Return all lines from the listing below that include the word "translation".

-- Opening Marker --

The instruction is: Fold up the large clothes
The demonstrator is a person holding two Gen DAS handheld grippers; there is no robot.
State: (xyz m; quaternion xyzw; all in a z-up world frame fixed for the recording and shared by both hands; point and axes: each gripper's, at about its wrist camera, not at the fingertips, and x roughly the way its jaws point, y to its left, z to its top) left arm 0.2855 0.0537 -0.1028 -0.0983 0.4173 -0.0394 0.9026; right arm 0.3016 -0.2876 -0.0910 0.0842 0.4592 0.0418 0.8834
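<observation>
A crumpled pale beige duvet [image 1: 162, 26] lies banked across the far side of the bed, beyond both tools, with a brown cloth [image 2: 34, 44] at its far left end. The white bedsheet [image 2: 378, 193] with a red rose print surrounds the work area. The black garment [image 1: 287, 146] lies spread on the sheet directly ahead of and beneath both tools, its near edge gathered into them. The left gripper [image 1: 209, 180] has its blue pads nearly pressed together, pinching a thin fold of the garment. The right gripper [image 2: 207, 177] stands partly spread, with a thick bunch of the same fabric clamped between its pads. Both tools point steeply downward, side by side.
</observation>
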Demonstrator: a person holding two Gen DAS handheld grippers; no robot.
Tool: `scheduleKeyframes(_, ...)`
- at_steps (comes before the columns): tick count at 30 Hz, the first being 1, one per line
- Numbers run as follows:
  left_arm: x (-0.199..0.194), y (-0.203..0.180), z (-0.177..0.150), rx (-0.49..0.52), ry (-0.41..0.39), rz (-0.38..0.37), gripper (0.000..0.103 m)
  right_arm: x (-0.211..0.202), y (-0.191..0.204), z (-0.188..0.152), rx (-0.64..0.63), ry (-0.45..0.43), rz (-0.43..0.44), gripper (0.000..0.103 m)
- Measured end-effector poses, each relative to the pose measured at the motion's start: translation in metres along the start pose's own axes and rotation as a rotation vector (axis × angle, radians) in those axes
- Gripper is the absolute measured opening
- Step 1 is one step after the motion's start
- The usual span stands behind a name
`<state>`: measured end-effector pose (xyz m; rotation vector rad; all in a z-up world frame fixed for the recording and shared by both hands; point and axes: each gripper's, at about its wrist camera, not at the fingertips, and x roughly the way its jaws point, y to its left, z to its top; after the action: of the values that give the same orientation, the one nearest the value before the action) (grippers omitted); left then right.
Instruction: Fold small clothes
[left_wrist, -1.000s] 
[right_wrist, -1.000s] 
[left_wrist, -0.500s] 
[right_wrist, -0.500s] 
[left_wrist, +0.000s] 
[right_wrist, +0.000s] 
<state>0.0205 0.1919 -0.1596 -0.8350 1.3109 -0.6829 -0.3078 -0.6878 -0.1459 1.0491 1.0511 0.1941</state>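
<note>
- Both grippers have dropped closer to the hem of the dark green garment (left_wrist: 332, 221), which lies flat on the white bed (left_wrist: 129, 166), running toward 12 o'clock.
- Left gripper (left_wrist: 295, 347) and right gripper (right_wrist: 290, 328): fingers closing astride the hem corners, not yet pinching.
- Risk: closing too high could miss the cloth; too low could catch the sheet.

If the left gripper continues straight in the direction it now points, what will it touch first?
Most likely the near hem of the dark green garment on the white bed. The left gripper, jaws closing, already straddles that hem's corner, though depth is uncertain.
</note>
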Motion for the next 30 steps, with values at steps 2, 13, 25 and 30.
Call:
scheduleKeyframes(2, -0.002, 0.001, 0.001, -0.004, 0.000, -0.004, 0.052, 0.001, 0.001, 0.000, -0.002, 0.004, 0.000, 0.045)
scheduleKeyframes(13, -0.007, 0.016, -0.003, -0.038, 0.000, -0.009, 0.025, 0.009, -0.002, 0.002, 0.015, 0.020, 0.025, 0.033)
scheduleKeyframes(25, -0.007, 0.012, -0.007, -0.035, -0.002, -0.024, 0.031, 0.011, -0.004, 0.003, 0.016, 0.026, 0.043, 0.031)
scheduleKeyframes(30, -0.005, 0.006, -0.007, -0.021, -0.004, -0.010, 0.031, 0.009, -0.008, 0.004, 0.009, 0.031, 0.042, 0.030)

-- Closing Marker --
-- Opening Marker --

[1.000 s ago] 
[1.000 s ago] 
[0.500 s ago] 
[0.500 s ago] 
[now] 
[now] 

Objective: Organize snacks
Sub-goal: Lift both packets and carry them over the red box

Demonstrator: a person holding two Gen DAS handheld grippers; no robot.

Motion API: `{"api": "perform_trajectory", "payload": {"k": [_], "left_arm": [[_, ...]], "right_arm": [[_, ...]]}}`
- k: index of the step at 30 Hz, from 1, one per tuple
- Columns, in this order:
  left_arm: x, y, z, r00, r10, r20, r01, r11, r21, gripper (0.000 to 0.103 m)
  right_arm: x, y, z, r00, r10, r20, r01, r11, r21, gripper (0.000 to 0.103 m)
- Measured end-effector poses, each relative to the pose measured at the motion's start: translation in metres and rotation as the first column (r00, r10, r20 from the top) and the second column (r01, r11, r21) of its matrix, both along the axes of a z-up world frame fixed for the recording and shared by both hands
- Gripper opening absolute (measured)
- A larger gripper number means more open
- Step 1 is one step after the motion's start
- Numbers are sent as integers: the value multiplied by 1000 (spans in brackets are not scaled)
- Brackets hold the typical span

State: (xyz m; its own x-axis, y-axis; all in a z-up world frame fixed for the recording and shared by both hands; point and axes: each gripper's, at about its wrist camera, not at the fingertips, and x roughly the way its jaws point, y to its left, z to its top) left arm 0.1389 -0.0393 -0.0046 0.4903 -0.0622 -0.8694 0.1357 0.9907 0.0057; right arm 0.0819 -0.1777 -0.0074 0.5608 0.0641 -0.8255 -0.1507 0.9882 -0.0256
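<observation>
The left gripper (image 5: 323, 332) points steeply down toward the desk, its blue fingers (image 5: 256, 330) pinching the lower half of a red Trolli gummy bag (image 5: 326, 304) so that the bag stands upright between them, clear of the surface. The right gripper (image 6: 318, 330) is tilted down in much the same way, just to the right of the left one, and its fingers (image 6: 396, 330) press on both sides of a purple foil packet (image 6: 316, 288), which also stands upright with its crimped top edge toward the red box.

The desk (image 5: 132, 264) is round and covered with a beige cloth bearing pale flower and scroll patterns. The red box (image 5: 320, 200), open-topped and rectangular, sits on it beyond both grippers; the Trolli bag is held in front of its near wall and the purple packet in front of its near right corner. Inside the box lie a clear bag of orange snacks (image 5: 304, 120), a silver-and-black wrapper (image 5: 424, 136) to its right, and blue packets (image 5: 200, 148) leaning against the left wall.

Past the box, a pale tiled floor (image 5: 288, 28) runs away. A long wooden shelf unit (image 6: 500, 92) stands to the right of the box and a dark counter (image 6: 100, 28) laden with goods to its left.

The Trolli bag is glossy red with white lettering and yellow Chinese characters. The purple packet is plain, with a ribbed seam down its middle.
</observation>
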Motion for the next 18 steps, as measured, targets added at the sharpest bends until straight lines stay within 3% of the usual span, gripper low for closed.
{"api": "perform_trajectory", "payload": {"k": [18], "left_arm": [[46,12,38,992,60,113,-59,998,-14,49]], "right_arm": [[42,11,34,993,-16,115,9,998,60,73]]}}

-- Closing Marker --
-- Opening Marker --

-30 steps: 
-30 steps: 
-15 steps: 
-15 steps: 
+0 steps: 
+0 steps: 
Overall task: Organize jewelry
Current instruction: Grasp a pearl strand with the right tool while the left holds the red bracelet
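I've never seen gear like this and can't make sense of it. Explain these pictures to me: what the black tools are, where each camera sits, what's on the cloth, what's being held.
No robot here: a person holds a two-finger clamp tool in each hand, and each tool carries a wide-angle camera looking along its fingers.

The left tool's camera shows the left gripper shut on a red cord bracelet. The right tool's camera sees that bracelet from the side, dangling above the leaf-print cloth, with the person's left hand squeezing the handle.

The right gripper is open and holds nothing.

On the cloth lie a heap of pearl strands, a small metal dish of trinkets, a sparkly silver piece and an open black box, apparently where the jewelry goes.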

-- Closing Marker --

Your solution:
- Measured end-effector poses, each relative to the pose measured at the motion's start: translation in metres along the start pose's own axes and rotation as a rotation vector (axis × angle, radians) in those axes
- Measured end-effector poses, each relative to the pose measured at the motion's start: translation in metres and rotation as the first column (r00, r10, r20 from the top) and the second column (r01, r11, r21) of its matrix, both along the axes of a z-up world frame fixed for the recording and shared by both hands

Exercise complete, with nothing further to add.